Lo mejor es cuando uno deposita cargas de amor en un seno caliente. Todo palpita abajo de la piel. El sol, la lluvia, las hojas salpicadas, la tarde, la hora del cine, el trayecto en autobús, todo se muestra en importancia. La sonrisa se le pone a uno en las mejillas, los zapatos brincan solos de tan a gusto. Es una sensación de no Ilevar nada puesto, ni una hormiga. Y entonces sí, señores, señoritas, ciudadanos en general, ¡que se enciendan las luces!, ¡que todo sea en caliente! ¡En momentos así puede tronar el mundo! ¿Qué les puede pasar a dos enamorados?
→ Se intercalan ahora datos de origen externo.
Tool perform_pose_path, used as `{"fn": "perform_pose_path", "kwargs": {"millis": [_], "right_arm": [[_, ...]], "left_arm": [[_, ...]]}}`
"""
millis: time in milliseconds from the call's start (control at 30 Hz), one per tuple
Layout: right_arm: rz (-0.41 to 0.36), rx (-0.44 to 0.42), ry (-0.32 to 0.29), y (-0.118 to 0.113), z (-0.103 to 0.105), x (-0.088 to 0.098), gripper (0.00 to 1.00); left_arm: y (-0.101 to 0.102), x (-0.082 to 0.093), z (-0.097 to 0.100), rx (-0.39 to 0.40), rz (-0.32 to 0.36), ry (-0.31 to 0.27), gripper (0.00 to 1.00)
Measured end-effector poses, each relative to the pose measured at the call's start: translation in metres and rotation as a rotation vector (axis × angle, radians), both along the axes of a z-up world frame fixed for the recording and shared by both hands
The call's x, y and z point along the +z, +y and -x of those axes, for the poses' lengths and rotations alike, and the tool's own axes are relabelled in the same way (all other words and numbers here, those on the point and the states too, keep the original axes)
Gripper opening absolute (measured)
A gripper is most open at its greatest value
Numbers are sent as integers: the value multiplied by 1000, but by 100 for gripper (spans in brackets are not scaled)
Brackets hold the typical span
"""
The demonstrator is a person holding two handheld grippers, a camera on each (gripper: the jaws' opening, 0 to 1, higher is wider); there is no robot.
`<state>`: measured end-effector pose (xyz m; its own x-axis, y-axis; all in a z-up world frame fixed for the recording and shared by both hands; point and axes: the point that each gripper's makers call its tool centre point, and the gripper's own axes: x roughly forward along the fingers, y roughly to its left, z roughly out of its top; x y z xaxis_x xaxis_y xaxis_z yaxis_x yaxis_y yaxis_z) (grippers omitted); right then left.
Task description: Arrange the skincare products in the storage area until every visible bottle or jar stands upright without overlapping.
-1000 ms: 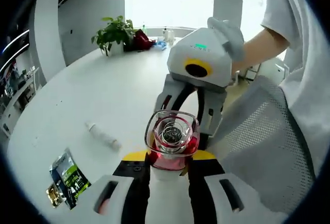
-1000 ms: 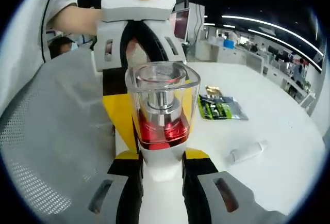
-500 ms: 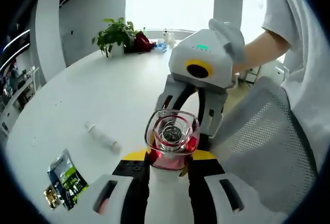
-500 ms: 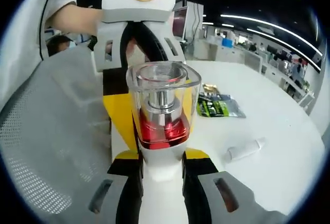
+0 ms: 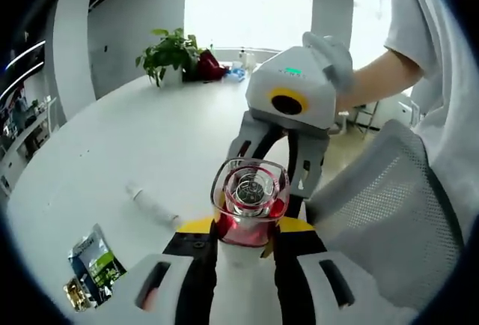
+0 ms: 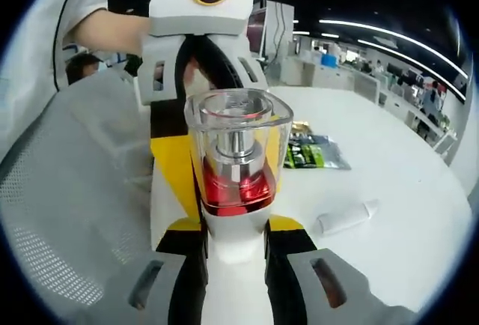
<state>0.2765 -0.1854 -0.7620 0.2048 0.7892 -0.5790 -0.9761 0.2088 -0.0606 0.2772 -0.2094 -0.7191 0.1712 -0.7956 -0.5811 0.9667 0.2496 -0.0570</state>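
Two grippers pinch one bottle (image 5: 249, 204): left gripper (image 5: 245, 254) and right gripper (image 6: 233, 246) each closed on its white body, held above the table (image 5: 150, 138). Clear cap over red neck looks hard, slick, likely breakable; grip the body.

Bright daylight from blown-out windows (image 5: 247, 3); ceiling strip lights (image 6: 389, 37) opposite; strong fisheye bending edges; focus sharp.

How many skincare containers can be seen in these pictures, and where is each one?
2. A clear-capped red bottle is held between both tongs, left and right, above the mesh chair. A small white tube lies flat on the white table. More may be hidden.
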Motion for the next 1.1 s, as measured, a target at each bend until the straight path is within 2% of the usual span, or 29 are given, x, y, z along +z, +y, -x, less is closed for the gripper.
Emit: {"fn": "perform_pose_path", "kwargs": {"millis": [600,1100], "right_arm": [[5,4,-6,-8,-45,0,28],[10,12,-7,-9,-66,1,28]], "left_arm": [[-8,1,-46,-9,21,13,26],[-11,0,-66,-18,22,2,27]]}}
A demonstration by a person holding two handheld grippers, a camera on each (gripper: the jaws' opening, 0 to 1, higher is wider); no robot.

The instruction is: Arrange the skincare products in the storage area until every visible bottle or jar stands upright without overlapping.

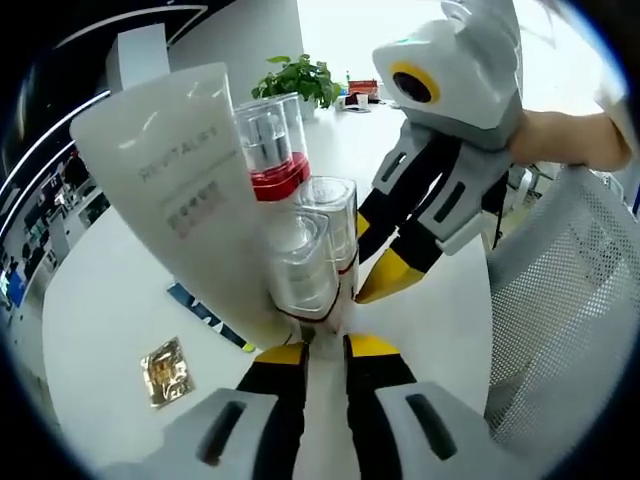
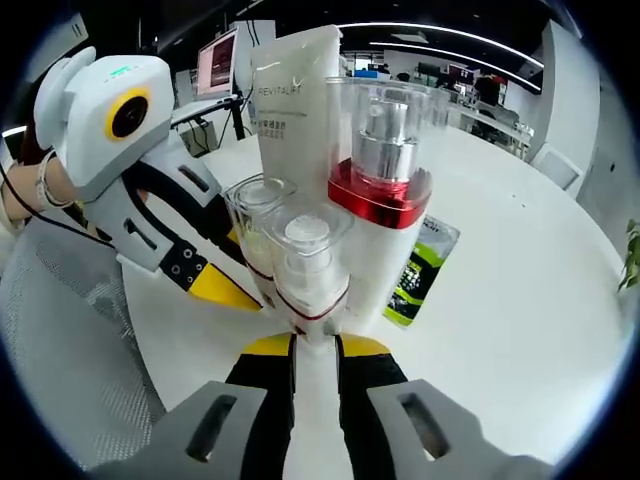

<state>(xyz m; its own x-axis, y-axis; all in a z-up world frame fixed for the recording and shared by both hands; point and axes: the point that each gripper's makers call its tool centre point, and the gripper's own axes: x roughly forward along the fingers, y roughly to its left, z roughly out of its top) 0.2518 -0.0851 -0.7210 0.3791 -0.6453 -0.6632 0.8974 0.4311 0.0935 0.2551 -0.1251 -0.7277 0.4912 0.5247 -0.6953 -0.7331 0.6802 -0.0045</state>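
Clear plastic pump bottles [image 1: 300, 265], 2 low and 1 red-collared [image 2: 380, 190], stand clustered against our white tube [image 1: 190, 180] on the table [image 2: 520, 300]. Left gripper [image 1: 325, 350] and right gripper [image 2: 315, 345] sit slightly parted at the bases. Light, slippery, tippy; we'd grip low.

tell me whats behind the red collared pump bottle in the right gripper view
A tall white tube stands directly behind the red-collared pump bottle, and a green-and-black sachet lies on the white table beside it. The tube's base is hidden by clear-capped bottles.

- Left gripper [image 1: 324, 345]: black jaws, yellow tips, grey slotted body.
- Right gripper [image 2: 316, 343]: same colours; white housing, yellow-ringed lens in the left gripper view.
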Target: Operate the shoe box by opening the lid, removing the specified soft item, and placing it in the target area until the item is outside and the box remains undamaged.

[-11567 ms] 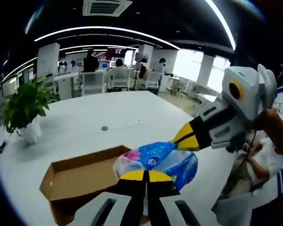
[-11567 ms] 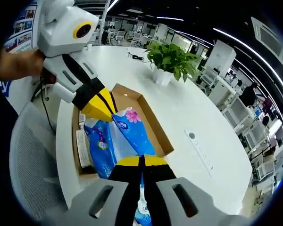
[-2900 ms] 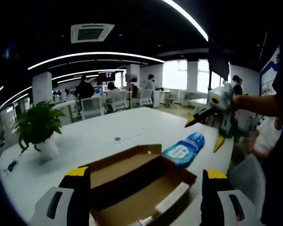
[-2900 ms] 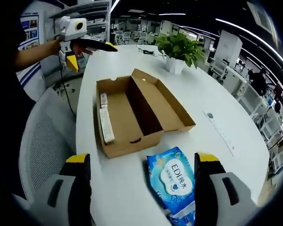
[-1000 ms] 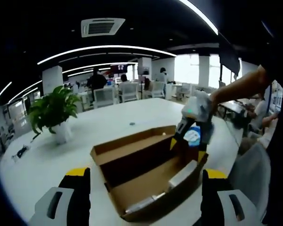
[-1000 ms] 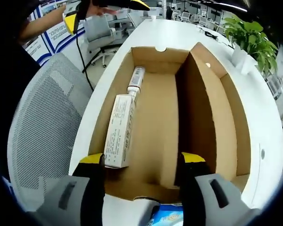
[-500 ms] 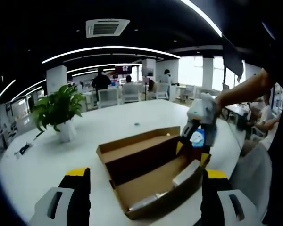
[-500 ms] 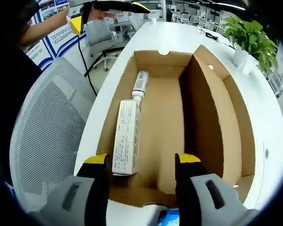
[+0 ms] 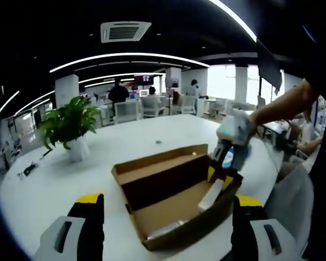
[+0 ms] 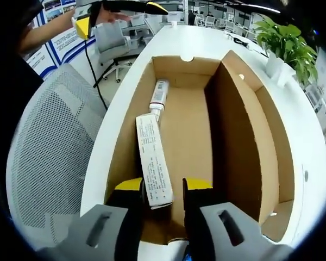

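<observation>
The brown shoe box (image 9: 152, 215) lies open on the white table, its lid (image 10: 263, 136) folded out flat beside it. In the right gripper view my right gripper (image 10: 164, 185) reaches into the box, jaws pressed on the near end of a white carton (image 10: 154, 157), which tilts up. A small tube (image 10: 159, 93) lies beyond it. The left gripper view shows the right gripper (image 9: 221, 175) dipping into the box's far end, with a bit of the blue wipes pack (image 9: 226, 158) behind it. My left gripper (image 9: 168, 200) hangs open in front of the box, holding nothing.
A potted plant (image 9: 68, 128) stands on the table (image 9: 49, 185) beyond the lid side. A grey mesh chair (image 10: 49, 163) sits against the table edge beside the box. A person's hand holds the left gripper (image 10: 117, 8) past the box. People sit at desks far behind.
My right gripper's jaws have closed in onto the white carton, and its near end has swung up and toward the box's middle. The left gripper stays open, nearly still.
</observation>
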Action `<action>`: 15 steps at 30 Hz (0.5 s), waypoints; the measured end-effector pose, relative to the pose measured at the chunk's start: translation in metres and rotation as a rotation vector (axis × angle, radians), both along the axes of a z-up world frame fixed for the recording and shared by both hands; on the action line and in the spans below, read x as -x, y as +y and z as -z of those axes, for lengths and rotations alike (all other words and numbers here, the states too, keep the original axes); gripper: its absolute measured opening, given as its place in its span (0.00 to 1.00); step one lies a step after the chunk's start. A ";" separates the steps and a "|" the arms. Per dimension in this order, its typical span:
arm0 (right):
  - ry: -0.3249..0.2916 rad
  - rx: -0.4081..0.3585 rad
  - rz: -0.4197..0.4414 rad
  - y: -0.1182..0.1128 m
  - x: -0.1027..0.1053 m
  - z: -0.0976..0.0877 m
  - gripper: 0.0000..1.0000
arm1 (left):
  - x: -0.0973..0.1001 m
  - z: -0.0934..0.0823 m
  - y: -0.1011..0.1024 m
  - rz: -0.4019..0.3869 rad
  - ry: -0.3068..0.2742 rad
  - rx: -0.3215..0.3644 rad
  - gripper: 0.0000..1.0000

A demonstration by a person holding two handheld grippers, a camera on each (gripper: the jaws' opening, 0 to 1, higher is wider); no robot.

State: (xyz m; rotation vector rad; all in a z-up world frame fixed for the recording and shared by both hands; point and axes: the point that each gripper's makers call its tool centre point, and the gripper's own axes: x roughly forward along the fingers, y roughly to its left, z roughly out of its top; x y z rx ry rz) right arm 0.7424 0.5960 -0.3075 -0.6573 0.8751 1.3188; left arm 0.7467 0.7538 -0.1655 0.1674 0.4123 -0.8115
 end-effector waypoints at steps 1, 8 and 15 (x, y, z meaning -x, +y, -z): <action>-0.003 0.000 0.000 0.000 0.000 0.002 0.19 | 0.000 0.000 0.001 -0.002 0.000 -0.001 1.00; -0.028 0.006 -0.008 0.002 0.002 -0.002 0.17 | 0.003 0.001 0.002 -0.022 0.002 0.008 1.00; -0.022 -0.005 0.021 0.008 0.007 -0.008 0.15 | 0.006 0.003 0.003 -0.028 0.003 0.016 1.00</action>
Alejandro Ariceaga (1949). Nació en Toluca. Ha hecho periodismo cultural desde los 60's (Revista Mexicana de cultura de El Nacional, La cultura en Mexico de Siempre!, El Universal, El Sol de Toluca, Rumbo del Estado de Mexico, cAmbiAvíA, y otros periódicos y revistas). En 1983 funda el Centro
Toluqueño de Escritores
que coordina durante
catorce años. Ha sido Jefe
del Departamento de
Literatura y Jefe del
Departamento de Ediciones
del Instituto Mexiquense de
Cultura. Entre sus libros
publicados están Cuentos
alejandrinos
(1968), Clima templado (novela, 1983), Ciudad tan bella como cualquiera (relatos, 1983 y 1985), Bustrófedon y otros bichos (cuentos, 1995) y Placeres (textos, 1996). Es autor de las antologías Estado de México, donde nadie permanece. Poesía y narrativa (CNCA, 1990) y Literatura del Estado de Mexico. Cinco siglos, tomos l y II (Gob. del Edo. de Méx., 1993).